Allen, William A. (William Alonzo)
1848-1944Books
About the author
William Alonzo Allen (1848–1944) was an American frontiersman, writer, and self-styled ethnographer whose interest in the cultural practices of indigenous peoples led him into one of the more remote corners of the American West. Particularly notable in his repertoire is The Sheep Eaters, an account focusing on a distinct subgroup of the Shoshone tribe, sometimes called the Tukudeka or “Sheep Eaters,” who inhabited the rugged high-altitude territories of the Rocky Mountains. At a time when mainstream society often overlooked or stereotyped native groups, Allen attempted to bring a measure of respect and curiosity to his portrayals, though his perspective still bore the biases of the era.
Allen’s childhood in post–Civil War America was marked by the westward push of settlers, railroads, and adventurers seeking new land. Drawn by the call of open landscapes, he took on various roles—guide, trapper, occasional scout—gradually crossing paths with mountain-based Shoshone groups. His unique vantage fueled his written sketches, blending personal observation with handed-down lore. While lacking the rigor of modern anthropology, these writings still provide a window into the daily life of a group that faced challenges linked to limited trade access, rugged terrain, and the encroaching presence of a rapidly expanding United States.
In The Sheep Eaters, Allen described traditional subsistence patterns, such as hunting bighorn sheep in steep canyons and fashioning hides into clothing suited to alpine winters.
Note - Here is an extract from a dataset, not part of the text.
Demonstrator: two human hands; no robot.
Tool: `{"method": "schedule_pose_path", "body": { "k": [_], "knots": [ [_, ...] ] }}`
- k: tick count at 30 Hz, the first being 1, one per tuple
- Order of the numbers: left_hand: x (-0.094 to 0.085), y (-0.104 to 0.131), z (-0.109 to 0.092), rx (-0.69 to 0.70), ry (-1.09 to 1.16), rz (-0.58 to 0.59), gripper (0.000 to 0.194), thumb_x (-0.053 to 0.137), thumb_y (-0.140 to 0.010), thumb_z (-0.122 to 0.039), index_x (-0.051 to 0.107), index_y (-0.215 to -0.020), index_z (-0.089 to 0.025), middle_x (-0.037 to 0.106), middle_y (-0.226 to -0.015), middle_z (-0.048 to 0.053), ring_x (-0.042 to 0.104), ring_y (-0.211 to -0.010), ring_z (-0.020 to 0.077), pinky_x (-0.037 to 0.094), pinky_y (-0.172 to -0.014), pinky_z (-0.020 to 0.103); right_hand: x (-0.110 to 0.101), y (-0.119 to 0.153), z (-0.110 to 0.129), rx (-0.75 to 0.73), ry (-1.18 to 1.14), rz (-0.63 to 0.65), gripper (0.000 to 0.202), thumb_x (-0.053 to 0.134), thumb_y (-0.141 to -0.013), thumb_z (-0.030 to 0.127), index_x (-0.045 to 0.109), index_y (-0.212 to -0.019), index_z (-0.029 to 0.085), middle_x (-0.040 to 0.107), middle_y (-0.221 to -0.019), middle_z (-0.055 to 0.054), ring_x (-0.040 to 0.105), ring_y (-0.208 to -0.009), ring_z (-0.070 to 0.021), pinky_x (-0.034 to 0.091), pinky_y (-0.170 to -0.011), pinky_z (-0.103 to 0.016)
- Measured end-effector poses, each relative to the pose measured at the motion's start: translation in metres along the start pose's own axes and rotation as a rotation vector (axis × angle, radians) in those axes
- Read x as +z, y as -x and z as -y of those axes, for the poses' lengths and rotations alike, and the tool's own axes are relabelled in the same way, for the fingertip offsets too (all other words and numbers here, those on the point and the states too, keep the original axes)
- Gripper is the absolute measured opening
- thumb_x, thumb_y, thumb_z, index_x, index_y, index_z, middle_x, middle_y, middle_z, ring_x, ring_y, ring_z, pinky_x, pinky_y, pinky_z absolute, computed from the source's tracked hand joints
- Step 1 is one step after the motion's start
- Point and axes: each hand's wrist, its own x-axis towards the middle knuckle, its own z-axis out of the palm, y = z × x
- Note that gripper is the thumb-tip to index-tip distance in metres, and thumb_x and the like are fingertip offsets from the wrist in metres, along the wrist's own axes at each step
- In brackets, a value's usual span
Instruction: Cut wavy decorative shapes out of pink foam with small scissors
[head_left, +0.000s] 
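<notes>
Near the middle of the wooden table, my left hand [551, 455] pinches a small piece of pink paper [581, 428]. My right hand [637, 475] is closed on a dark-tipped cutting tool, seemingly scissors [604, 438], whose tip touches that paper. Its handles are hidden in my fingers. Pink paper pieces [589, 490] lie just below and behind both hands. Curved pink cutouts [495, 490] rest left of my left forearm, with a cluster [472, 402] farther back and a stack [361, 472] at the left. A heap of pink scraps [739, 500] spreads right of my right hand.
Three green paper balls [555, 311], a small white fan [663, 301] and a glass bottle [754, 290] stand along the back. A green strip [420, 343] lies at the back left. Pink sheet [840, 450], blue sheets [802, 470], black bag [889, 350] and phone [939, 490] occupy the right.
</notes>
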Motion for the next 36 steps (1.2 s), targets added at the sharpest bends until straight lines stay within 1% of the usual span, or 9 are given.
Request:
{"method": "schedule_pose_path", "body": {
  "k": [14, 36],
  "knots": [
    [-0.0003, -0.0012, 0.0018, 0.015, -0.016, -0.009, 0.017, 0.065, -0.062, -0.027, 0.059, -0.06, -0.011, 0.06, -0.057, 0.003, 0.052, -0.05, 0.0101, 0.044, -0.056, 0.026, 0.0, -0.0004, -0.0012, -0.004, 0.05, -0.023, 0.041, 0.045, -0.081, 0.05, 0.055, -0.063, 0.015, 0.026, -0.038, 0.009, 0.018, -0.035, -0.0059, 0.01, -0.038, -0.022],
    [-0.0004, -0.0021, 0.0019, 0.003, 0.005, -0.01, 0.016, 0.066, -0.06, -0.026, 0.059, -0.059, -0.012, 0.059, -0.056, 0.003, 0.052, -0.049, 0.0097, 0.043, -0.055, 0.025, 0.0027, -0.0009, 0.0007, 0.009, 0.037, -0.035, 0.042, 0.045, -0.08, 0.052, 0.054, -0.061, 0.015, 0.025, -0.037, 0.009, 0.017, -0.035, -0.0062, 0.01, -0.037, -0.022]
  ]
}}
He noted the importance of communal strategies in such a demanding environment, underscoring how these families balanced mobility with resource conservation. Delicate environmental harmony was crucial, he insisted, for ensuring bighorn herds remained viable through the seasons. He also explored spiritual and ceremonial practices as best he could, acknowledging that certain rites were off-limits to outsiders. Despite occasionally romanticizing their way of life, Allen attempted to refute the idea of such peoples as merely “primitive,” highlighting instead their ingenuity and resourcefulness in a harsh setting.
Although modern scholarship has revised or expanded upon many of Allen’s observations—some of which were inevitably filtered through the lens of a white frontiersman—his writings remain among the relatively few first-hand, if informal, sources documenting groups like the Sheep Eaters. Subsequent anthropologists sometimes cross-reference his anecdotes with oral histories from Shoshone descendants, finding kernels of insight that enrich contemporary understanding of high-altitude indigenous strategies. Allen’s text also illuminates the broader American fascination with Native cultures at a time when the West was being dramatically reshaped by newcomers. The Sheep Eaters serves, then, as both an artifact of frontier-era storytelling and a partial record of a little-documented group’s resilient adaptation to one of the West’s most challenging terrains.